**Task goal:** Copy, exactly as written, the lines that begin at the one containing "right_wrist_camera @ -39" and end at the one containing "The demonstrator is". Skip any pictures in the data below.

[[ Stored data, beginning ]]

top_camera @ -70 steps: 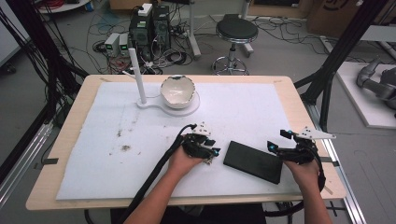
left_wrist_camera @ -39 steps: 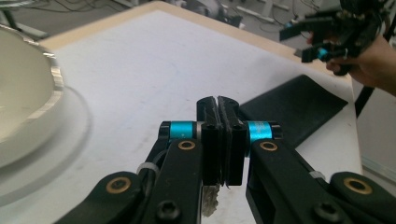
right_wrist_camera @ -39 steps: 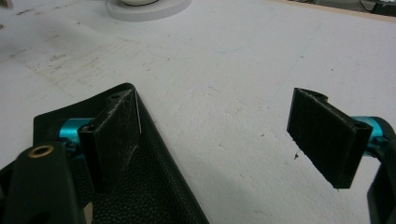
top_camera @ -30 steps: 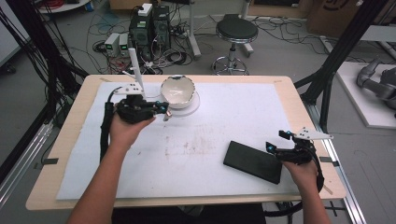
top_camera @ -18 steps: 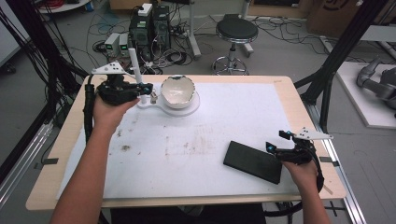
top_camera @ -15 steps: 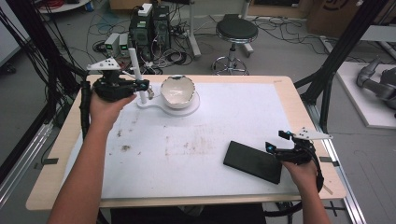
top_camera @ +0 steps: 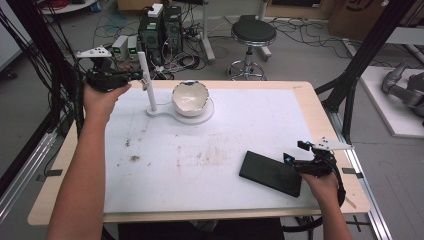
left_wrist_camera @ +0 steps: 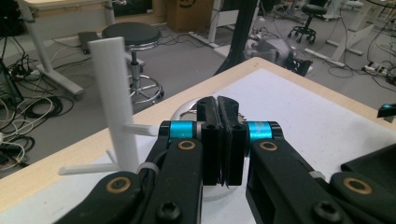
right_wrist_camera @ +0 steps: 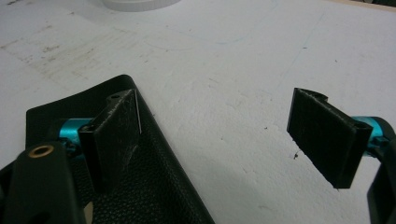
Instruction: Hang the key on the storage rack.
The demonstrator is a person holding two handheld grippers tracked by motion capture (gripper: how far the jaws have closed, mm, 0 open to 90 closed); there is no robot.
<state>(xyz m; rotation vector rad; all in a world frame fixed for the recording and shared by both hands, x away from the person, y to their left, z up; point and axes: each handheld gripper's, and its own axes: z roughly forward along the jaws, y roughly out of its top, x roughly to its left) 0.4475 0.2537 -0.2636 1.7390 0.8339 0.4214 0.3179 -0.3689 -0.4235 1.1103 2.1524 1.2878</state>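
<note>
white stand [top_camera: 146, 82], black case [top_camera: 270, 173]

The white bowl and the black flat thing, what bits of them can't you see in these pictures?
- White bowl: in the left gripper view the shut left gripper covers most of it.
- Black case: right gripper view, cut off by the bottom edge; a pad of the open right gripper overlaps it.
- What the bowl holds: high view, too small to tell.
</note>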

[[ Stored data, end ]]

**Solved exercise:**
right_wrist_camera @ -39 steps: 
top_camera @ -30 steps: 
top_camera @ -18 steps: 
top_camera @ -15 steps: 
top_camera @ +0 steps: 
left_wrist_camera @ +0 steps: 
right_wrist_camera @ +0 steps: 
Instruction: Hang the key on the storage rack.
The demonstrator is a person holding two handheld grippers tracked by motion capture (gripper: how far the jaws have closed, mm, 0 open to 90 closed); there is no robot.

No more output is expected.